YOUR ASSIGNMENT:
Please set down the entire listing exactly.

START DATA BELOW

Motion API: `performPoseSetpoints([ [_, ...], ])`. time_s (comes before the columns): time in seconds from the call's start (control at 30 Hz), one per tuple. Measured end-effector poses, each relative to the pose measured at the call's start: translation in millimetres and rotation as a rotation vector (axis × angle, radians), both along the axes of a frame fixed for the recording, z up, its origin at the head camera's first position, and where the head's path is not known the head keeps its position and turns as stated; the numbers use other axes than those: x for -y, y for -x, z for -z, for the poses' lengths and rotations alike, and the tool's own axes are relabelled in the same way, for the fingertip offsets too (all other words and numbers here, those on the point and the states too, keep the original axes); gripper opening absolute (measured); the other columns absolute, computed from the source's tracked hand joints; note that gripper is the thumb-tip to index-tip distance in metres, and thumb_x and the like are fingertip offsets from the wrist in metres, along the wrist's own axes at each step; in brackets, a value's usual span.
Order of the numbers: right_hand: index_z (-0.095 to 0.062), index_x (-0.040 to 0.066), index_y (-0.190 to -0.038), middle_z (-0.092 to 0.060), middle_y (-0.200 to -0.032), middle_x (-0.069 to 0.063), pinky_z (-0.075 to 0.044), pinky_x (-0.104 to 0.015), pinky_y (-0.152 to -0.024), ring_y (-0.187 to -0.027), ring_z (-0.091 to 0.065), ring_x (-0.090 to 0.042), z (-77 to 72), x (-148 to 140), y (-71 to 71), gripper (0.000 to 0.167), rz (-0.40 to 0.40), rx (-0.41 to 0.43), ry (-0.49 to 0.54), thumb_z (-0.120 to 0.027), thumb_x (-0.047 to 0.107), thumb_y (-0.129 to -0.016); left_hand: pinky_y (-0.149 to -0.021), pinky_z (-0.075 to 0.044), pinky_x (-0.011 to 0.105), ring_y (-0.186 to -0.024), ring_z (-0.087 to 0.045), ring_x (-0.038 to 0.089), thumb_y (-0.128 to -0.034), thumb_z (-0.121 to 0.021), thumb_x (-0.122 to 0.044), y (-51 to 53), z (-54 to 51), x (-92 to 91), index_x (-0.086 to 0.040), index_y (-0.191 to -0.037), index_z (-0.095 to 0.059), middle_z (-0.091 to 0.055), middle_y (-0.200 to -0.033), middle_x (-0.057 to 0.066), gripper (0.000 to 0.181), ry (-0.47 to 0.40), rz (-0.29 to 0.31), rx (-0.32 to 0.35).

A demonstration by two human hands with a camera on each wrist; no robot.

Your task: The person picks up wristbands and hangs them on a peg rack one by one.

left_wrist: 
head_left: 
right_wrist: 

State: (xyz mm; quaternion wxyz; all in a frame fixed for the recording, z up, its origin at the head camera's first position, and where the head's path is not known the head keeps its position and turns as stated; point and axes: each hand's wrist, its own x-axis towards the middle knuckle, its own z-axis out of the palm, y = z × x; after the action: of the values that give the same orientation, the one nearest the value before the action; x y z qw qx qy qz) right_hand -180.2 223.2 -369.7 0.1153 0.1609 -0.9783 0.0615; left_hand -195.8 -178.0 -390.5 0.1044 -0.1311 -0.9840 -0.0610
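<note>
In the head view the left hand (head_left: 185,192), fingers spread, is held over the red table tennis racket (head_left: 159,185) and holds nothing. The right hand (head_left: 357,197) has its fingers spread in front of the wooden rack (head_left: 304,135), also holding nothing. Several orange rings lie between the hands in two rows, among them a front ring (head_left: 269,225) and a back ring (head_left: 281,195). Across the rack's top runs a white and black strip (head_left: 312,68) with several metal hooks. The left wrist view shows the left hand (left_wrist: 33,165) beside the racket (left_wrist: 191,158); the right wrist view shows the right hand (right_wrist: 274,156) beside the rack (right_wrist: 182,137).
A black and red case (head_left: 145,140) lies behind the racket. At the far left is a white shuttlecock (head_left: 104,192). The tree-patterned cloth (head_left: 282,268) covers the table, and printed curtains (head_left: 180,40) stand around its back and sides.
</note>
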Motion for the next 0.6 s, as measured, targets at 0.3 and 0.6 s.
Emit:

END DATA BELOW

YOUR SOLUTION:
Motion API: `performPoseSetpoints([ [_, ...], ])`. time_s (comes before the columns): time in seconds from the call's start (control at 30 Hz), one per tuple. Measured end-effector poses, each relative to the pose measured at the call's start: translation in millimetres and rotation as a rotation vector (axis × angle, radians), both along the axes of a frame fixed for the recording, z up, its origin at the head camera's first position, and where the head's path is not known the head keeps its position and turns as stated; the numbers use other axes than those: x for -y, y for -x, z for -z, for the poses' lengths and rotations alike, and the tool's own axes are relabelled in the same way, for the fingertip offsets too (all other words and numbers here, those on the point and the states too, keep the original axes); gripper opening absolute (measured); the other columns absolute, computed from the source's tracked hand joints; note that gripper is the thumb-tip to index-tip distance in metres, and thumb_x and the like are fingertip offsets from the wrist in metres, along the wrist's own axes at each step; in brackets, a value's usual span.
Order of the numbers: right_hand: index_z (-0.095 to 0.062), index_x (-0.040 to 0.066), index_y (-0.190 to -0.038), middle_z (-0.092 to 0.060), middle_y (-0.200 to -0.032), middle_x (-0.069 to 0.063), pinky_z (-0.075 to 0.044), pinky_x (-0.104 to 0.015), pinky_y (-0.152 to -0.024), ring_y (-0.187 to -0.027), ring_z (-0.091 to 0.065), ring_x (-0.090 to 0.042), z (-77 to 72), x (-148 to 140), y (-71 to 71), gripper (0.000 to 0.167), rz (-0.40 to 0.40), rx (-0.41 to 0.43), ry (-0.49 to 0.54), thumb_z (-0.120 to 0.027), thumb_x (-0.047 to 0.107), thumb_y (-0.129 to -0.016); left_hand: pinky_y (-0.149 to -0.021), pinky_z (-0.075 to 0.044), pinky_x (-0.011 to 0.105), ring_y (-0.186 to -0.024), ring_z (-0.087 to 0.045), ring_x (-0.038 to 0.089), thumb_y (-0.128 to -0.034), thumb_z (-0.121 to 0.021), thumb_x (-0.122 to 0.044), y (-51 to 53), z (-54 to 51), x (-92 to 91), index_x (-0.086 to 0.040), index_y (-0.191 to -0.037), index_z (-0.095 to 0.059), middle_z (-0.091 to 0.055), middle_y (-0.200 to -0.033), middle_x (-0.057 to 0.066), gripper (0.000 to 0.181), ry (-0.47 to 0.40), rz (-0.29 to 0.31), rx (-0.32 to 0.35).

A demonstration by two human hands with a camera on each wrist; no robot.

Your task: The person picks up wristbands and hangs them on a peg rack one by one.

left_wrist: 
head_left: 
right_wrist: 

State: (xyz mm; quaternion wxyz; all in a frame fixed for the recording, z up, its origin at the head camera's first position, and where the head's path is not known the head keeps its position and turns as stated; point and axes: each hand's wrist, its own x-axis towards the middle knuckle, its own z-axis out of the palm, y = z × x; after the action: of the values that give the same orientation, the one nearest the value before the action; x y z qw qx qy qz) right_hand -180.2 223.2 -369.7 0.1153 0.1609 -0.9783 0.0615; left_hand -195.8 -178.0 -390.5 0.1044 -0.1311 -0.9840 -0.0610
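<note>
In the head view the left hand (head_left: 185,192), fingers spread, is held over the red table tennis racket (head_left: 159,185) and holds nothing. The right hand (head_left: 357,197) has its fingers spread in front of the wooden rack (head_left: 304,135), also holding nothing. Several orange rings lie between the hands in two rows, among them a front ring (head_left: 269,225) and a back ring (head_left: 281,195). Across the rack's top runs a white and black strip (head_left: 312,68) with several metal hooks. The left wrist view shows the left hand (left_wrist: 33,165) beside the racket (left_wrist: 191,158); the right wrist view shows the right hand (right_wrist: 274,156) beside the rack (right_wrist: 182,137).
A black and red case (head_left: 145,140) lies behind the racket. At the far left is a white shuttlecock (head_left: 104,192). The tree-patterned cloth (head_left: 282,268) covers the table, and printed curtains (head_left: 180,40) stand around its back and sides.
</note>
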Motion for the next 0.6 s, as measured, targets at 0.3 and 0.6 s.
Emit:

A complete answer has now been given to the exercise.